* _EXERCISE_
Set the listing down again, exactly as it stands below.

* _EXERCISE DATA_
......

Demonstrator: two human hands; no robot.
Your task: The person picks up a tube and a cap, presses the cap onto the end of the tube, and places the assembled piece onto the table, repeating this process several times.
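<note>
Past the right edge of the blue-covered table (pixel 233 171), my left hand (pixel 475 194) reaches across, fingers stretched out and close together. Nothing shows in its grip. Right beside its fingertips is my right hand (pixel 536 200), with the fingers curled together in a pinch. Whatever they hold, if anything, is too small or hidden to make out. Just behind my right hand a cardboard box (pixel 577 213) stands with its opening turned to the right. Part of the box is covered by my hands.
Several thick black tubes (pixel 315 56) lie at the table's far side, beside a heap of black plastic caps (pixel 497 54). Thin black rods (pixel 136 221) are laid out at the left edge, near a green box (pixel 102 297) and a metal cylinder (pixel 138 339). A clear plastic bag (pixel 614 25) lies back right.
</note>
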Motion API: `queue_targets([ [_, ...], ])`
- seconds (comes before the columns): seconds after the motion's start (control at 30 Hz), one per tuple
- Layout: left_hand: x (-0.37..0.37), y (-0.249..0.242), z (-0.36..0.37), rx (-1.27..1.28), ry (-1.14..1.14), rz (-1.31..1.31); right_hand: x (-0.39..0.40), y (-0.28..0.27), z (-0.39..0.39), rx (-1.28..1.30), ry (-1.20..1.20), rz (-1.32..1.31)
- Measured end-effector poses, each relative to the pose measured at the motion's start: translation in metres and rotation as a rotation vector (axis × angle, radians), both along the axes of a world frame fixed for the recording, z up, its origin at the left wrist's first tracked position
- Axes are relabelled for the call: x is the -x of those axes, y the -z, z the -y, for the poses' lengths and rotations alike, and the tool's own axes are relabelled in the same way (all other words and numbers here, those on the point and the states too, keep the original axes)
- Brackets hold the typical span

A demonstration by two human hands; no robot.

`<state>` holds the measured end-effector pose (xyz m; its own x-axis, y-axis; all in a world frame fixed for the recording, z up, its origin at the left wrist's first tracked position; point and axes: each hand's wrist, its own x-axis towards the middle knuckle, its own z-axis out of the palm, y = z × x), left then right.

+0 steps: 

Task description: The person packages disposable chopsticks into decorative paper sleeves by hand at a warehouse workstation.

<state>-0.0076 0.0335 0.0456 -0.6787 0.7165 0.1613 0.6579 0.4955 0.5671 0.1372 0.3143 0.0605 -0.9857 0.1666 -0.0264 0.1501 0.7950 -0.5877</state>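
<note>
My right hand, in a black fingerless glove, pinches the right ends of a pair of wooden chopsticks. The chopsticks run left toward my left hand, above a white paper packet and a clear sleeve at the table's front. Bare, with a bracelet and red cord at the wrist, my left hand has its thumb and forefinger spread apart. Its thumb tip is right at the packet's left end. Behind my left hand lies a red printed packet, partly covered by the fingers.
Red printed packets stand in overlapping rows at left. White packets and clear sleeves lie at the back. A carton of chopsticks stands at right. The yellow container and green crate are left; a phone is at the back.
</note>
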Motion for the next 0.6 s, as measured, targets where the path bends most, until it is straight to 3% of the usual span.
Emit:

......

* _RESPONSE TO THE TASK_
Demonstrator: two human hands; no robot.
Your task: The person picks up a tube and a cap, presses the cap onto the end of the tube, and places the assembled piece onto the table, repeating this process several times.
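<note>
Past the right edge of the blue-covered table (pixel 233 171), my left hand (pixel 475 194) reaches across, fingers stretched out and close together. Nothing shows in its grip. Right beside its fingertips is my right hand (pixel 536 200), with the fingers curled together in a pinch. Whatever they hold, if anything, is too small or hidden to make out. Just behind my right hand a cardboard box (pixel 577 213) stands with its opening turned to the right. Part of the box is covered by my hands.
Several thick black tubes (pixel 315 56) lie at the table's far side, beside a heap of black plastic caps (pixel 497 54). Thin black rods (pixel 136 221) are laid out at the left edge, near a green box (pixel 102 297) and a metal cylinder (pixel 138 339). A clear plastic bag (pixel 614 25) lies back right.
</note>
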Motion API: `queue_targets([ [_, ...], ])`
- seconds (comes before the columns): seconds after the motion's start (control at 30 Hz), one per tuple
- Layout: left_hand: x (-0.37..0.37), y (-0.249..0.242), z (-0.36..0.37), rx (-1.27..1.28), ry (-1.14..1.14), rz (-1.31..1.31); right_hand: x (-0.39..0.40), y (-0.28..0.27), z (-0.39..0.39), rx (-1.28..1.30), ry (-1.20..1.20), rz (-1.32..1.31)
- Measured end-effector poses, each relative to the pose measured at the motion's start: translation in metres and rotation as a rotation vector (axis × angle, radians), both along the axes of a world frame fixed for the recording, z up, its origin at the left wrist's first tracked position
- Axes are relabelled for the call: x is the -x of those axes, y the -z, z the -y, for the poses' lengths and rotations alike, and the tool's own axes are relabelled in the same way (all other words and numbers here, those on the point and the states too, keep the original axes)
- Brackets hold the typical span

A demonstration by two human hands; no robot.

`<state>` holds the measured end-effector pose (xyz m; its own x-axis, y-axis; all in a world frame fixed for the recording, z up, its origin at the left wrist's first tracked position; point and axes: each hand's wrist, its own x-axis towards the middle knuckle, its own z-axis out of the palm, y = z × x), left then right.

+0 steps: 

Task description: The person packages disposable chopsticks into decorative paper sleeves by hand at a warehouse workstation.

<state>-0.0076 0.0335 0.0456 -0.6787 0.7165 0.1613 0.6579 0.4955 0.5671 0.1372 0.3143 0.0605 -0.9857 0.1666 -0.0264 0.1501 0.7950 -0.5877</state>
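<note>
My right hand, in a black fingerless glove, pinches the right ends of a pair of wooden chopsticks. The chopsticks run left toward my left hand, above a white paper packet and a clear sleeve at the table's front. Bare, with a bracelet and red cord at the wrist, my left hand has its thumb and forefinger spread apart. Its thumb tip is right at the packet's left end. Behind my left hand lies a red printed packet, partly covered by the fingers.
Red printed packets stand in overlapping rows at left. White packets and clear sleeves lie at the back. A carton of chopsticks stands at right. The yellow container and green crate are left; a phone is at the back.
</note>
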Motion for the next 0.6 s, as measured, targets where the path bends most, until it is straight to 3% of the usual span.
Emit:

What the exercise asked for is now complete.